Aims The Under 5 clinic in this busy central hospital in Malawi is the initial point of care for acutely ill children who require admission; 200–300 children are seen in the clinic each day and up to 45 of these are admitted. Prior to September 2009 there was no formal triage system and patients were rarely stabilised prior to transfer to the wards. In patient mortality were approximately 8%; 59% of those deaths occurred <24 h from admission.

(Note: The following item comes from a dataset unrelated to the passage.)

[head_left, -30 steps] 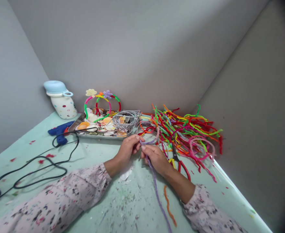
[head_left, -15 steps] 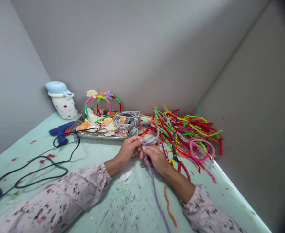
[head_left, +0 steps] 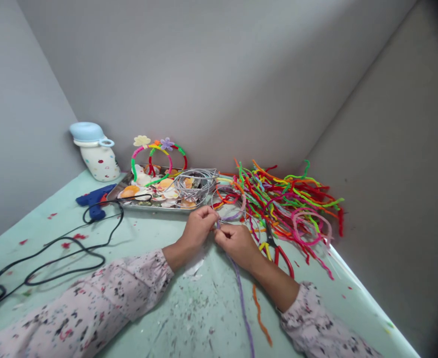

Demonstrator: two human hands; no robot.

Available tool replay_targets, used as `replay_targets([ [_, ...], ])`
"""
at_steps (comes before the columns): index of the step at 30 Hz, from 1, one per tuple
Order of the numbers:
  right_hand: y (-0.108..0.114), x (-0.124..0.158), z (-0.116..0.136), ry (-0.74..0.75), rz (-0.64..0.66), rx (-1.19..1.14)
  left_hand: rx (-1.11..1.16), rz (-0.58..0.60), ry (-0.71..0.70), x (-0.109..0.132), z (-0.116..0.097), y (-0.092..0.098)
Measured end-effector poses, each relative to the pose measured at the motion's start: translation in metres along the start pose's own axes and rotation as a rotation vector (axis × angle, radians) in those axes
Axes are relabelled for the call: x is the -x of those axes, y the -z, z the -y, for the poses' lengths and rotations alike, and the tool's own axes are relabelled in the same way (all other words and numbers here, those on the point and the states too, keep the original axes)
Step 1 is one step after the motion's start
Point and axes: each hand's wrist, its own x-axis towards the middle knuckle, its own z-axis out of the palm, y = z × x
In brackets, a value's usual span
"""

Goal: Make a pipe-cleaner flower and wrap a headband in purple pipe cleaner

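My left hand pinches the near edge of a wire hoop partly wrapped in pink, orange and purple fuzz. Right beside it, my right hand is closed on a purple pipe cleaner at the hoop's edge. The long tail of that pipe cleaner hangs from under the right hand toward the table's front. Fingertips of both hands nearly touch, and they hide the spot where the purple strand meets the wire. An orange pipe cleaner piece lies near my right forearm.
A metal tray holds shells, coiled wire and two decorated hoops. Pipe cleaners are heaped at right, with a red-and-yellow-handled cutting tool beside them. At left are a blue glue gun, its black cable and a blue-lidded bottle.
The right hand has turned slightly and its knuckles now cover more of the purple strand. The strand's tail has shifted a little left at its lower end.
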Motion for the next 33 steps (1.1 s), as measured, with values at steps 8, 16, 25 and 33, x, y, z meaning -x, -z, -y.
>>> replay_targets([
  [8,-0.005,0.006,0.008,0.160,-0.095,0.388,-0.036,-0.059,-0.017,0.001,-0.003,-0.001],
  [16,-0.002,0.001,0.000,-0.067,-0.137,-0.087,0.164,0.121,0.080,0.001,-0.007,-0.001],
  [25,0.003,0.002,0.001,-0.116,0.077,-0.417,0.210,0.144,0.100,0.002,-0.008,0.000],
  [33,0.005,-0.001,0.002,-0.128,0.099,-0.363,0.141,0.091,0.052,0.000,-0.005,0.001],
])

Methods In September 2009 a multidisciplinary team (comprising local healthcare workers and clinicians from the UK and USA) worked to implement the WHOs ETAT (Emergency Triage Assessment and Treatment) system into the Under 5 clinic. They trained local staff in ETAT, implemented an improved system for patient flow, established a emergency room for treatment of critically ill patients and a system of senior support for the clinicians in the Under 5 clinic. Data on admissions and mortality were analysed before and after implementation of ETAT.

Results Admissions remained comparable before and after ETAT (17 452 vs 17 939). Quarterly mortality reduced from 9.3% and 7.9% for the quarters before implementation of ETAT to 8.7% and 7.1% after ETAT. Early mortality (in first 48 h following admission) improved in Q1 of 2009 from 61.8% to 53.9% in Q1 of 2010. This trend continued over 2010 with percentage <48 h mortality in Q2 2010 61.8% compared to 63.4% in 2009 and Q3 2010 53.1% compared to 54.9% in Q3 2009.

Conclusions In a busy central hospital in Malawi with limited resources a collaborative effort to train staff in ETAT and thereby improve the assessment and treatment of critically children in Malawi has been associated with improved patient outcomes particularly in mortality at <48 h. This strategy could be used in similar settings in the developing world to improve acute paediatric care.